Le Marché n’a que faire des États, et s’adresse, par-dessus leur tête, aux sociétés. Tout l’enjeu du blocage belge sur le CETA s’est joué sur ce point, alors que les néolibéraux seront toujours prêts à renoncer à l’État, actant ainsi que le monde des relations doit se restructurer sur une base essentiellement marchande, voire ubérisée : l’État est mort, vive les sociétés et le Grand Marché. Dès lors, nommer un chef de l’État peut apparaitre comme un exercice démodé, ou vain.
L’État-nation, comme son nom le dit, c’est la conjonction ou la confusion du social et du politique. Du moins, c’est bien comme cela que je le conçois ; et la fin de l’État-nation n’est concevable que comme un divorce entre le social et le politique, la réalité vécue et les idéaux. Dans les faits, et en l’occurrence, ce divorce, qui résulte de la mondialisation, correspond à une substitution, celle du Marché au Politique. Le Marché, à défaut d’avoir déjà tué l’État, l’a dépolitisé, transformé en administration. Dès lors, les politiques ne cherchent plus à gouverner les hommes, ils se contentent d’administrer les choses. Ce qui va bien au Marché qui exècre la politique, lui préférant le commerce, préférant l’argent aux idées, les valeurs monétaires aux spirituelles.
On nous explique que l’État-nation, forgé dans la guerre, ne peut conduire qu’à la guerre, ce que je crois, du moins en partie. Mais, vouloir à tout prix éradiquer la guerre, c’est-à-dire tourner la page de l’ère idéologique, et imaginer utiliser pour cela le Marché – c’était bien l’idée des pères de l’Europe qui ont conçu en 1952 la CECA[1] comme antidote à une revanche allemande – conduit à détruire l’État-nation et à substituer le Marché au Politique, et aux relations internationales, des accords de libre-échange, c’est-à-dire de simples rapports de force – ce que l’on appelle le jeu du marché, ou la dynamique des marchés. Mais la loi du marché n’est que la loi du plus fort, une loi sans lois, ou l’intérêt est la seule morale.

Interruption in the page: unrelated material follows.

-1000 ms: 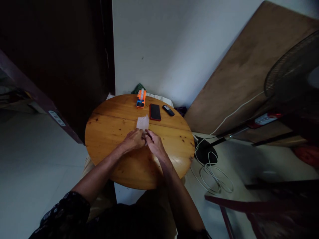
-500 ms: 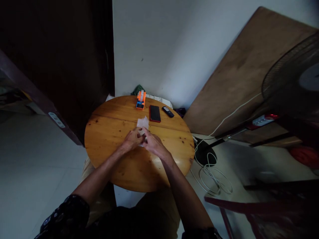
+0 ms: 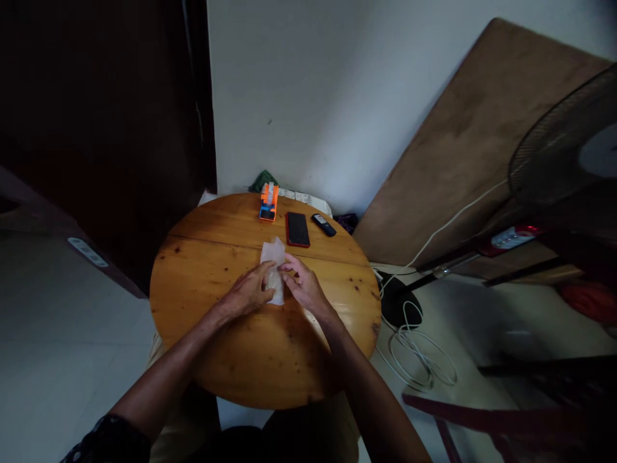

Tout se tient donc : on ne répondra pas aux problèmes qui sont les nôtres, par des mesures d’adaptation, des changements ponctuels de règles. Et changer les visages – ceux de Sarkozy ou de Hollande – pour des visages moins ridés, plus frais, n’y fera rien. Et voter pour le Front National ne nous fera pas avancer vers la solution. Il faudra bien finir par changer de système, refaire nation, et remettre simplement à leur place et le Marché et l’Administration, et les partis politiques qui n’auraient jamais dû cesser d’être des think tanks.
Allez ! Je ne résiste pas à citer à nouveau Arendt : « Les partis, en raison du monopole de la désignation des candidats qui est le leur, ne peuvent être considérés, comme des organes du Peuple, mais, au contraire, constituent un instrument très efficace à travers lequel on rogne et on domine le pouvoir populaire ».
[1]. La Communauté Européenne du Charbon et de l’Acier. Fondée sur le traité de Paris, Elle rassemblait la France, l’Allemagne, l’Italie, le Bénélux. Son but, selon Robert Schuman était d’empêcher un nouveau conflit franco-allemand. Son but était de rendre la guerre « non seulement impensable mais aussi matériellement impossible ».